Quella che a qualcuno può sembrare una boutade di Tsipras e compagni è in realtà una questione spinosa e realistica. Ed è anche questione annosa: è infatti dai tempi della conferenza di Parigi del 1946 che il credito greco nei confronti della Germania non viene saldato. Le dichiarazioni di questa settimana sono infatti basate su due pilastri fondamentali: il risarcimento per le vittime dell’occupazione nazista e quello per i prestiti forzosi imposti dal Reich alla Banca di Grecia per la manutenzione dell’esercito di occupazione in Grecia e delle truppe in Africa.
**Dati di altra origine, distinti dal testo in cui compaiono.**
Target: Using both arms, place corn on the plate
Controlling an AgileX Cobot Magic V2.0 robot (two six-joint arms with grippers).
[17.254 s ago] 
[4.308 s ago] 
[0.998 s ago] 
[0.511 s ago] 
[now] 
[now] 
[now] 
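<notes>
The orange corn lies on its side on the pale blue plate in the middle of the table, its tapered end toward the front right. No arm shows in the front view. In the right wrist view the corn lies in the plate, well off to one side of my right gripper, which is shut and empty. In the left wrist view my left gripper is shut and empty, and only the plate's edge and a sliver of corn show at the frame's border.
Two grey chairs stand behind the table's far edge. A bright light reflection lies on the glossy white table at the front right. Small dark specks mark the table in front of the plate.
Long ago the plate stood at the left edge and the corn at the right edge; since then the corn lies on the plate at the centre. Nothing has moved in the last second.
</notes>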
La conferenza di Parigi quantificò la cifra da rimborsare al governo di Atene in 7 miliardi di dollari dell’epoca, oggi circa 160 miliardi di euro senza considerare gli interessi. Tuttavia, e giustamente, le cifre di cui parla Atene si mantengono su una forbice che va dagli 11 ai 50 miliardi di euro in base a due altre conferenze tenute nella seconda metà del Novecento. Nel 1953 infatti la conferenza di Londra stabilì di ammortizzare del 62% il debito tedesco, esattamente la stessa cosa che oggi la Germania nega alla Grecia, per permettere alla Germania di risollevarsi dalla crisi e rinviò sine die il problema delle riparazioni. Problema che per i tedeschi, ma solo per loro, è stato giuridicamente risolto nel 1990 con il Trattato di Mosca per l’unificazione delle due Germanie, nel quale il problema delle riparazioni non viene menzionato, e dunque, se non se ne fa cenno, vuol dire che è da considerarsi risolto.
Alcuni invece pensano che non lo sia per niente, ed è questo il senso dell’aggressione sul piano morale che il governo di Atene ha scatenato in questi giorni. Il parlamento greco ha infatti approvato all’unanimità la ricostituzione della commissione parlamentare per la rivendicazione dei danni di guerra, dei debiti e dei reperti archeologici dell’antica Grecia trasferiti in Germania durante l’ occupazione nazista. In più, il ministro della Giustizia, Nikos Paraskevopoulos (considerato uno dei migliori penalisti di tutta al Grecia), ha dichiarato di essere disposto a dare atto alla sentenza del 2000 emessa dall’Arios Pagos, la Corte suprema ellenica, la quale prevede la confisca dei beni tedeschi in territorio greco visto che la cancelleria tedesca non è disposta a risarcire i parenti delle vittime dei nazisti a Distomo, paese della Beozia in cui il 10 giugno 1944 le SS uccisero per rappresaglia 228 persone, tra cui 53 bambini e ragazzi sotto i 16 anni.
Per una sentenza simile l’Italia era stata citata dalla Germania alla corte dell’Aja nel 2012, e aveva perduto. Ma in seguito alla sentenza del tribunale speciale la Corte Costituzionale aveva dichiarato di non poter “fare altro che violare i principi del diritto internazionale sanciti dall’Aja. Dare esecuzione alla decisione dei giudici internazionali, infatti, significherebbe violare la nostra Costituzione che prevede l’accesso alla Giustizia per le vittime. Non si può stabilire che le vittime di crimini di guerra non hanno diritto a essere risarcite perché non c’è modo di chiamare in causa chi deve risarcire”*.
La Grecia quindi ha assolutamente tutte le possibilità oggettive per presentare una richiesta di riparazioni e scoperchiare un vaso di Pandora dagli effetti imprevedibili. E ancora, può far valere tale richiesta durante le trattative che la aspettano e rivendicare, qualora a Berlino continuassero ad avere il gusto dei muri, quello che politicamente ed eticamente ha tutto il diritto di rivendicare.
Note:
1. Articolo su Il Manifesto del 13 marzo.